JPPF, java, parallel computing, distributed computing, grid computing, parallel, distributed, cluster, grid, cloud, open source, android, .net
JPPF

The open source
grid computing
solution

 Home   About   Features   Download   Documentation   On Github   Forums 
June 03, 2023, 04:59:05 PM *
Welcome,
Please login or register.

Login with username, password and session length
Advanced search  
News: New users, please read this message.

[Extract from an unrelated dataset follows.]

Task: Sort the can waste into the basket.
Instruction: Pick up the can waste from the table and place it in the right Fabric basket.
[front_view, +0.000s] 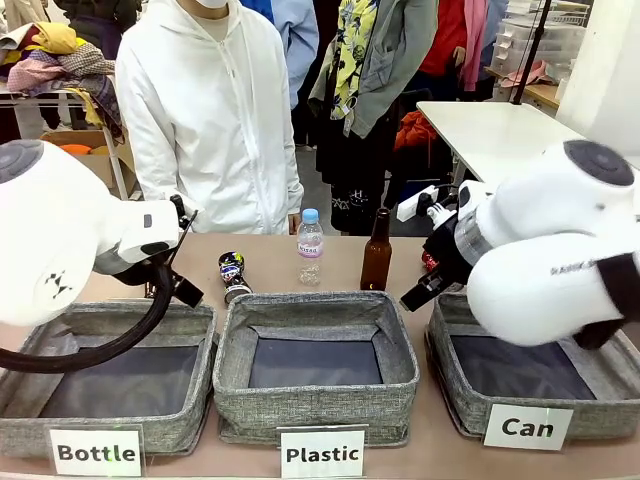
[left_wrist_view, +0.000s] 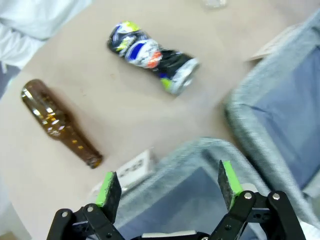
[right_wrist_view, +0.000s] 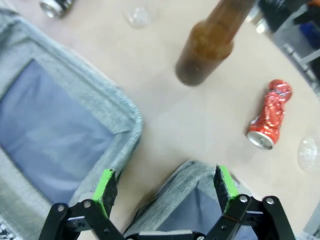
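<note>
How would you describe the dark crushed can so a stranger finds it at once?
Find the middle basket, labelled Plastic. Behind its far left corner sits a crushed dark can with multicolour print. Next to it stands a clear bottle; the other can is red.

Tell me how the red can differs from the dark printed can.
The red can is plain red with a silver end; the dark can carries multicolour print. The red can lies behind the Can basket, the dark can behind the Plastic basket. Both are crushed and lie on the table.
</note>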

Thank you!
  Home Help Search Login Register  
Pages: [1]   Go Down

Author Topic: How to configure cluster to complete job in the event of any hardware failure  (Read 2076 times)

kilik

  • JPPF Knight
  • **
  • Posts: 16

I have a job whose execution results I don't need. But I want the job execute even in the event of any hardware failure on the client, server or node side.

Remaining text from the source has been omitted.